September saw the Reds navigate the second round of the Football League Cup with a comfortable aggregate win over financially troubled Division Three side Hull City, though they failed to achieve any victories in the league, losing 3–2 at home to Manchester United (with Jamie Carragher scoring two own goals), drawing 2–2 at Leicester City and finally losing 1–0 at home to Everton in the Merseyside derby. This left Liverpool 12th by the end of September, while their cross-city rivals were showing signs of a revival after three dismal seasons by occupying sixth place. Things improved slightly in October with two league victories over Chelsea and West Ham United. Southampton had ended Liverpool's League Cup hopes with a third round defeat earlier in the month, which ended with Liverpool's league standing slightly improved to ninth place. With a third of the season now gone, they were eight points off the top of a table being led by Leeds United.

November was a much better month for the Reds, who achieved wins over Bradford, Derby County and Sunderland to occupy fifth place by 20 November. They were now just six points behind leaders Manchester United. However, the month ended on a low note as they lost 1–0 at West Ham United.

Liverpool's revival continued in December as they beat struggling Sheffield Wednesday 4–1 at Anfield. With the FA Cup third round unusually being played before Christmas, they travelled to Division One promotion chasers Huddersfield Town on 12 December and came away 2-0 victors. A 2–0 win over Coventry City on 18 December meant that the Reds were still fifth in the league at Christmas, six points behind Manchester United.

Their FA Cup quest ended in a shock 1–0 fourth round defeat at home to Blackburn Rovers.

Liverpool's attack was bolstered with the club record £11 million signing of Leicester City's Emile Heskey on 10 March 2000.

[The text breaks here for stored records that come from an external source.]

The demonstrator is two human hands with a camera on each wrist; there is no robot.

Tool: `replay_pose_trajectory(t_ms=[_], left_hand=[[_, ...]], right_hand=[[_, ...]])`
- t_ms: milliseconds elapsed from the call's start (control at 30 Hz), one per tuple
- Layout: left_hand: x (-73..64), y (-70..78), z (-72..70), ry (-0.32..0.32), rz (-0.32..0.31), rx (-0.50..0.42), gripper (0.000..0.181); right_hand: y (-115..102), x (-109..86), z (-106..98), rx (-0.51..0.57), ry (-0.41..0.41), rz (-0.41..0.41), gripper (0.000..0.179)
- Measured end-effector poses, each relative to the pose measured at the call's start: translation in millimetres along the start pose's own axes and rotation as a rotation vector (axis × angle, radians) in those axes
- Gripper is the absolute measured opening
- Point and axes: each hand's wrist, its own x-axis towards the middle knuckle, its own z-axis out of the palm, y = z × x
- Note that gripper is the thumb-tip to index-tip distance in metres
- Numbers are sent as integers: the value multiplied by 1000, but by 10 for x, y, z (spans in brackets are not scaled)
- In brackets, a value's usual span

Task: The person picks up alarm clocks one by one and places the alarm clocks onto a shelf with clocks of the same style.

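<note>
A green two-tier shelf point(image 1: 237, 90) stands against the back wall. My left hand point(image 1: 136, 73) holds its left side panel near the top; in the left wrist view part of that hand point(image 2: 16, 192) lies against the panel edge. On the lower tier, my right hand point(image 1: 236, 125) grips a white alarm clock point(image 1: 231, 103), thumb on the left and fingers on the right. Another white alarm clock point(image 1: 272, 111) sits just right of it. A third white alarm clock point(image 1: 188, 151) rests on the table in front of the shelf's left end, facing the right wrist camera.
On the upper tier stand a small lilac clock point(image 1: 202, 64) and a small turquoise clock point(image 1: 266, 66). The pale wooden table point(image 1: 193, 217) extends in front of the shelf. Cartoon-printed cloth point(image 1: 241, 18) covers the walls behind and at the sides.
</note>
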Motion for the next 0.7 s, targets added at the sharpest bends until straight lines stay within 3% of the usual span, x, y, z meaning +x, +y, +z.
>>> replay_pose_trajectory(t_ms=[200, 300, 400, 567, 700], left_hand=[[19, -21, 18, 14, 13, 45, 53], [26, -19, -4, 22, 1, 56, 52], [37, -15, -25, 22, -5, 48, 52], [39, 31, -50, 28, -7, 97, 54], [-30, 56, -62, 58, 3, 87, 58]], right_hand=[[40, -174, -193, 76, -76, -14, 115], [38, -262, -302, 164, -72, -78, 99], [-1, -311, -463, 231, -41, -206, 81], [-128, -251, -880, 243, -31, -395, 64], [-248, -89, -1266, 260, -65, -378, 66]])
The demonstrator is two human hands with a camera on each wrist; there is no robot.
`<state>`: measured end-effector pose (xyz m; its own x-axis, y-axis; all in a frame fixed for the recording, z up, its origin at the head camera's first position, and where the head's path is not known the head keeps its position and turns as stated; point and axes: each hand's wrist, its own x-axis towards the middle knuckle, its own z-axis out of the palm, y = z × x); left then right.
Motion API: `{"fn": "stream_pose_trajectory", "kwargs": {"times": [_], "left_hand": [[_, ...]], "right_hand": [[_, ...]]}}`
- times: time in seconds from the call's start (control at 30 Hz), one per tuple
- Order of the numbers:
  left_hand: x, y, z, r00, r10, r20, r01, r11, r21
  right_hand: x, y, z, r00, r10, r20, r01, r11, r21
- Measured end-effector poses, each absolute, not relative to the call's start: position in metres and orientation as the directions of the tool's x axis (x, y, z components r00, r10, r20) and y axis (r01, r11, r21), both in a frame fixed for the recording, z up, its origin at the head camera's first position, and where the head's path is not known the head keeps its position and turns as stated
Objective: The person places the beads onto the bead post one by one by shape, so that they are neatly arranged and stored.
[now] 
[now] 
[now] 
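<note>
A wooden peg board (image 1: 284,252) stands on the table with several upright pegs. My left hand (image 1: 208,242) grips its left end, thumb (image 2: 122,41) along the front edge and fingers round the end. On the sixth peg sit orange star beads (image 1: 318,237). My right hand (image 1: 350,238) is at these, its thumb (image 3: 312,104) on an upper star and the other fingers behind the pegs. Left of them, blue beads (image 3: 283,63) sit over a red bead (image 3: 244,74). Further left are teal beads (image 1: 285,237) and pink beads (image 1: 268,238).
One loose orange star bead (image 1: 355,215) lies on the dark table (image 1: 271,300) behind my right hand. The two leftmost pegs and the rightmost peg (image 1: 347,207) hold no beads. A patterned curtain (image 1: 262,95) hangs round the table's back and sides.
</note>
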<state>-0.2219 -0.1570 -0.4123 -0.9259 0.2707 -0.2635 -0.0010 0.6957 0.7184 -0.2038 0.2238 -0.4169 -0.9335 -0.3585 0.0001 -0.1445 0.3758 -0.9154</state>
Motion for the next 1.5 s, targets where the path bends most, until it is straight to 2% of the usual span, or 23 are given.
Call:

The first two months of the new millennium saw mixed results for the Reds, but many of the teams around them dropped points as well, meaning that by mid February they were third in the league and just six points behind leaders Manchester United, who had a game in hand. There now appeared to be a realistic chance that the Reds might finally be able to end their ten-year wait for the league title. Three successive draws followed in March, then came a five-match winning run which lifted them to second place by 16 April. However, Manchester United now had an 11-point lead at the top of the table with just five games remaining, and needed just five points from those remaining games to be certain of retaining the league title. However, Liverpool still had something to play for, as the top three places in the Premier League now meant Champions League qualification. Competition for second and third place was still fierce, with Arsenal, Leeds United, Chelsea and Aston Villa all in close contention.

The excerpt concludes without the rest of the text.